■ THE TASK ■
Print each entry exactly, all the way through.

Stored items from a collection:
☆ ☆ ☆ ☆
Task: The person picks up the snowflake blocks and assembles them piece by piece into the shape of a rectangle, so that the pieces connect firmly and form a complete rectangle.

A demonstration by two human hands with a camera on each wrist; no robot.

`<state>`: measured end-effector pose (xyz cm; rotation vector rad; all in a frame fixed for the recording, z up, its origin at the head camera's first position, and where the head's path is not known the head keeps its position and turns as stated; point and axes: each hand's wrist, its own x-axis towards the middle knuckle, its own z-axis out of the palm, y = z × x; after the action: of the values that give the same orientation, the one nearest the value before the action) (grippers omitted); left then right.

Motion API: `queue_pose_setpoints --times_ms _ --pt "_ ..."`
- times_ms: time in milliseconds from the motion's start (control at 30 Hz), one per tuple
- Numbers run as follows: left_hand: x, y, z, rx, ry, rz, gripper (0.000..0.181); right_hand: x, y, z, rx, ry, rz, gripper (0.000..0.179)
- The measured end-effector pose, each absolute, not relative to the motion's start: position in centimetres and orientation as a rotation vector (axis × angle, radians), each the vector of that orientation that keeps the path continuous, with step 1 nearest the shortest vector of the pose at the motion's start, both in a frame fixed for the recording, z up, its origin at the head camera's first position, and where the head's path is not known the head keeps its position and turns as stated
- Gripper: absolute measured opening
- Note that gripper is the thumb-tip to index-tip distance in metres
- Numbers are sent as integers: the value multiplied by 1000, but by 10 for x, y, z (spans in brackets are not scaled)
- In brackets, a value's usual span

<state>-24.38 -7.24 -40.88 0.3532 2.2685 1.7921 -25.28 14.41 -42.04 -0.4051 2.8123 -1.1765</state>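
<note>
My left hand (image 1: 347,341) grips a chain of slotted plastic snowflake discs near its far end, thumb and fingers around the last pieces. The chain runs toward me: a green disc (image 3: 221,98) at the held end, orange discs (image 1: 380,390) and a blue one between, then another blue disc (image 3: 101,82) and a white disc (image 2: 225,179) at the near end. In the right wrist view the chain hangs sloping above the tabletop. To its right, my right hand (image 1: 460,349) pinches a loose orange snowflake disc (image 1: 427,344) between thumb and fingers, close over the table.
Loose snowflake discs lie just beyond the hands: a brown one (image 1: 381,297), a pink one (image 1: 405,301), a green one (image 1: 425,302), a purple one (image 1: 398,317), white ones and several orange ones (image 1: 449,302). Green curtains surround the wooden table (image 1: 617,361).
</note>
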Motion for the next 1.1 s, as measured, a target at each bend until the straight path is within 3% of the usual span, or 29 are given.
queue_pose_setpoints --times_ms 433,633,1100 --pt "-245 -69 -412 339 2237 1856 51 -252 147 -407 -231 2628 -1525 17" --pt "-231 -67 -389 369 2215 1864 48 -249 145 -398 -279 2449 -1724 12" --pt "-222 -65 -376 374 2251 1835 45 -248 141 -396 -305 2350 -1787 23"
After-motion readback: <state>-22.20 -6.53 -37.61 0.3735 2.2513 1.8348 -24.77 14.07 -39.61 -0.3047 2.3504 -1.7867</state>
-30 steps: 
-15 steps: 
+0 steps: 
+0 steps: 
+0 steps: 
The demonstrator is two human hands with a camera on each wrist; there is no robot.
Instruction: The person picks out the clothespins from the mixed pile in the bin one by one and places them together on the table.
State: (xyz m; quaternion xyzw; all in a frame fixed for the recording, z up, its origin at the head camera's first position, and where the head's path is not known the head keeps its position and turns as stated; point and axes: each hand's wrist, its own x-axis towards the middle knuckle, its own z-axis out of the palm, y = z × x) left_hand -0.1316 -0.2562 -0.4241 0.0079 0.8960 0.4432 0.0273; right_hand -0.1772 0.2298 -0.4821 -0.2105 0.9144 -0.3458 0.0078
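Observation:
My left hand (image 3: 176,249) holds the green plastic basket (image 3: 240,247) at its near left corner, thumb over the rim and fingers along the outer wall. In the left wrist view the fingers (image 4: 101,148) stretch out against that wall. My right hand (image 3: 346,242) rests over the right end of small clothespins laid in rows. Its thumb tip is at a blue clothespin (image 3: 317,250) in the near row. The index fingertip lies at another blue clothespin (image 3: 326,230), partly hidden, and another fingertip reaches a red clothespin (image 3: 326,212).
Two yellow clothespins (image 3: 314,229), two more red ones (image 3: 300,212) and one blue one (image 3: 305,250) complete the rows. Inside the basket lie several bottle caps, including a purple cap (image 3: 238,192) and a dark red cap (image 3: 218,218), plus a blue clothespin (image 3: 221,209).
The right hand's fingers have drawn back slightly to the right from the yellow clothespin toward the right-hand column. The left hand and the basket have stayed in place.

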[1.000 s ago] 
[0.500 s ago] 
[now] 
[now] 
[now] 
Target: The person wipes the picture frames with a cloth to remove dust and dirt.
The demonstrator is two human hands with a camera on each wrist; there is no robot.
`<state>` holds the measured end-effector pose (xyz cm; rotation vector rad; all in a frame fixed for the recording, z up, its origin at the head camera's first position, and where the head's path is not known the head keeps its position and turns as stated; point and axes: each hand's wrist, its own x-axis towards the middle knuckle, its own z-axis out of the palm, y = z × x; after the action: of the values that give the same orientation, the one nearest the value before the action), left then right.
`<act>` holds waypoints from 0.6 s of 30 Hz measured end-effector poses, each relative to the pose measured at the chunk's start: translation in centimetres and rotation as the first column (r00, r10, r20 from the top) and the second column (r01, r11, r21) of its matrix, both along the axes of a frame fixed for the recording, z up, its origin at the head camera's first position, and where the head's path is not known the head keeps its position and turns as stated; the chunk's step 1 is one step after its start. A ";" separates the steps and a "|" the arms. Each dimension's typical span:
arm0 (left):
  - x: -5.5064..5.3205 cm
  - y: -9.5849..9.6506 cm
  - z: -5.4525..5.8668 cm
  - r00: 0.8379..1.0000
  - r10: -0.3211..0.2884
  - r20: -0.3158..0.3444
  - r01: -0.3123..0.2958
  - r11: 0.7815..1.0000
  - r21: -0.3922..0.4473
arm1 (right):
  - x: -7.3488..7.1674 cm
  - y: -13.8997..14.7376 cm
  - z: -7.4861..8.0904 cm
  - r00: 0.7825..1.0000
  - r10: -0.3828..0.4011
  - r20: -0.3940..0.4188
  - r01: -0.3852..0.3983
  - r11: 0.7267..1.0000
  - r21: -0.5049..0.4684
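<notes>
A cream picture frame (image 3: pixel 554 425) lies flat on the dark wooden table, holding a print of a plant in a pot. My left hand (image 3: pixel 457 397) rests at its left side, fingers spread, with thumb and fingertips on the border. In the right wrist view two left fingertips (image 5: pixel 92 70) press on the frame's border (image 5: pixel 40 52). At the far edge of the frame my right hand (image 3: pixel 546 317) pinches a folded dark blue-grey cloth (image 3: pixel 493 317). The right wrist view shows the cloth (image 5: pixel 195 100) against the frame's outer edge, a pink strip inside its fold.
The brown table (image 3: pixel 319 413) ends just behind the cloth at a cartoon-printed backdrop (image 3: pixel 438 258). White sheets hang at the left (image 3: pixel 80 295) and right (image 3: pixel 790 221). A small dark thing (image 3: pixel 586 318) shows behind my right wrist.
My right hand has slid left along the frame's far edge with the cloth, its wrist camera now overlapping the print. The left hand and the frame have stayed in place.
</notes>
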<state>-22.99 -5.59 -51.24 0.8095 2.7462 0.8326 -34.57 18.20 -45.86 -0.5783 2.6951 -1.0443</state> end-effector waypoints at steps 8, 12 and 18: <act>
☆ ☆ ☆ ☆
■ RESULT FOR THIS EXERCISE ■
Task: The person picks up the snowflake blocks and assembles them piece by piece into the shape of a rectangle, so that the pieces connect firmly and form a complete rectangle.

A demonstration by two human hands with a camera on each wrist; no robot.

`<state>`: measured end-effector pose (xyz cm; rotation vector rad; all in a frame fixed for the recording, z up, its origin at the head camera's first position, and where the head's path is not known the head keeps its position and turns as stated; point and axes: each hand's wrist, its own x-axis towards the middle knuckle, its own z-axis out of the palm, y = z × x; after the action: of the values that give the same orientation, the one nearest the value before the action) (grippers omitted); left then right.

Motion API: `queue_pose_setpoints --times_ms _ --pt "_ ..."`
- times_ms: time in milliseconds from the motion's start (control at 30 Hz), one per tuple
- Numbers run as follows: left_hand: x, y, z, rx, ry, rz, gripper (0.000..0.181); right_hand: x, y, z, rx, ry, rz, gripper (0.000..0.179)
- The measured end-effector pose, each absolute, not relative to the motion's start: position in centimetres and orientation as a rotation vector (axis × angle, radians), each the vector of that orientation that keeps the path continuous, with step 1 nearest the shortest vector of the pose at the motion's start, both in a frame fixed for the recording, z up, its origin at the head camera's first position, and where the head's path is not known the head keeps its position and turns as stated
- Gripper: absolute measured opening
- Note that gripper is the thumb-tip to index-tip distance in metres
- Numbers are sent as integers: the value multiplied by 1000, but by 10 for x, y, z (spans in brackets are not scaled)
- In brackets, a value's usual span

<state>-24.38 -7.24 -40.88 0.3532 2.2685 1.7921 -25.28 14.41 -42.04 -0.4051 2.8123 -1.1765</state>
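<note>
My left hand (image 1: 347,341) grips a chain of slotted plastic snowflake discs near its far end, thumb and fingers around the last pieces. The chain runs toward me: a green disc (image 3: 221,98) at the held end, orange discs (image 1: 380,390) and a blue one between, then another blue disc (image 3: 101,82) and a white disc (image 2: 225,179) at the near end. In the right wrist view the chain hangs sloping above the tabletop. To its right, my right hand (image 1: 460,349) pinches a loose orange snowflake disc (image 1: 427,344) between thumb and fingers, close over the table.
Loose snowflake discs lie just beyond the hands: a brown one (image 1: 381,297), a pink one (image 1: 405,301), a green one (image 1: 425,302), a purple one (image 1: 398,317), white ones and several orange ones (image 1: 449,302). Green curtains surround the wooden table (image 1: 617,361).
</note>
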Motion for the next 1.1 s, as measured, a target at each bend until the straight path is within 3% of the usual span, or 29 are given.
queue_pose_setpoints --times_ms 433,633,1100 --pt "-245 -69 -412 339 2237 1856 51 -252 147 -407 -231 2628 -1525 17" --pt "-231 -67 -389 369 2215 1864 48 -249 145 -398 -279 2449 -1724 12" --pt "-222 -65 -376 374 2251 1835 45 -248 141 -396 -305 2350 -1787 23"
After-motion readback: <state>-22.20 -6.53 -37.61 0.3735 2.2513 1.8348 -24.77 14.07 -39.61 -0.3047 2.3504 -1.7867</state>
-30 steps: 
-15 steps: 
+0 steps: 
+0 steps: 
+0 steps: 
The demonstrator is two human hands with a camera on each wrist; there is no robot.
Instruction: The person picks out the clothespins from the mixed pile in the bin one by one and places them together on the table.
State: (xyz m; quaternion xyzw; all in a frame fixed for the recording, z up, its origin at the head camera's first position, and where the head's path is not known the head keeps its position and turns as stated; point and axes: each hand's wrist, its own x-axis towards the middle knuckle, its own z-axis out of the palm, y = z × x) left_hand -0.1316 -0.2562 -0.4241 0.0079 0.8960 0.4432 0.0273; right_hand -0.1772 0.2298 -0.4821 -0.2105 0.9144 -0.3458 0.0078
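Observation:
My left hand (image 3: 176,249) holds the green plastic basket (image 3: 240,247) at its near left corner, thumb over the rim and fingers along the outer wall. In the left wrist view the fingers (image 4: 101,148) stretch out against that wall. My right hand (image 3: 346,242) rests over the right end of small clothespins laid in rows. Its thumb tip is at a blue clothespin (image 3: 317,250) in the near row. The index fingertip lies at another blue clothespin (image 3: 326,230), partly hidden, and another fingertip reaches a red clothespin (image 3: 326,212).
Two yellow clothespins (image 3: 314,229), two more red ones (image 3: 300,212) and one blue one (image 3: 305,250) complete the rows. Inside the basket lie several bottle caps, including a purple cap (image 3: 238,192) and a dark red cap (image 3: 218,218), plus a blue clothespin (image 3: 221,209).
The right hand's fingers have drawn back slightly to the right from the yellow clothespin toward the right-hand column. The left hand and the basket have stayed in place.
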
[1.000 s ago] 
[0.500 s ago] 
[now] 
[now] 
[now] 
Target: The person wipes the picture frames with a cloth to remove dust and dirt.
The demonstrator is two human hands with a camera on each wrist; there is no robot.
`<state>` holds the measured end-effector pose (xyz cm; rotation vector rad; all in a frame fixed for the recording, z up, its origin at the head camera's first position, and where the head's path is not known the head keeps its position and turns as stated; point and axes: each hand's wrist, its own x-axis towards the middle knuckle, its own z-axis out of the palm, y = z × x; after the action: of the values that give the same orientation, the one nearest the value before the action), left then right.
`<act>` holds waypoints from 0.6 s of 30 Hz measured end-effector poses, each relative to the pose measured at the chunk's start: translation in centimetres and rotation as the first column (r00, r10, r20 from the top) and the second column (r01, r11, r21) of its matrix, both along the axes of a frame fixed for the recording, z up, its origin at the head camera's first position, and where the head's path is not known the head keeps its position and turns as stated; the chunk's step 1 is one step after its start. A ";" separates the steps and a "|" the arms. Each dimension's typical span:
arm0 (left):
  - x: -5.5064..5.3205 cm
  - y: -9.5849..9.6506 cm
  - z: -5.4525..5.8668 cm
  - r00: 0.8379..1.0000
  - r10: -0.3211..0.2884
  - r20: -0.3158..0.3444
  - r01: -0.3123..0.2958
  - r11: 0.7815..1.0000
  - r21: -0.3922..0.4473
arm1 (right):
  - x: -7.3488..7.1674 cm
  - y: -13.8997..14.7376 cm
  - z: -7.4861..8.0904 cm
  - r00: 0.7825..1.0000
  - r10: -0.3828..0.4011
  - r20: -0.3940..0.4188
  - r01: -0.3852..0.3983
  - r11: 0.7267..1.0000
  - r21: -0.5049..0.4684
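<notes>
A cream picture frame (image 3: pixel 554 425) lies flat on the dark wooden table, holding a print of a plant in a pot. My left hand (image 3: pixel 457 397) rests at its left side, fingers spread, with thumb and fingertips on the border. In the right wrist view two left fingertips (image 5: pixel 92 70) press on the frame's border (image 5: pixel 40 52). At the far edge of the frame my right hand (image 3: pixel 546 317) pinches a folded dark blue-grey cloth (image 3: pixel 493 317). The right wrist view shows the cloth (image 5: pixel 195 100) against the frame's outer edge, a pink strip inside its fold.
The brown table (image 3: pixel 319 413) ends just behind the cloth at a cartoon-printed backdrop (image 3: pixel 438 258). White sheets hang at the left (image 3: pixel 80 295) and right (image 3: pixel 790 221). A small dark thing (image 3: pixel 586 318) shows behind my right wrist.
My right hand has slid left along the frame's far edge with the cloth, its wrist camera now overlapping the print. The left hand and the frame have stayed in place.
</notes>
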<state>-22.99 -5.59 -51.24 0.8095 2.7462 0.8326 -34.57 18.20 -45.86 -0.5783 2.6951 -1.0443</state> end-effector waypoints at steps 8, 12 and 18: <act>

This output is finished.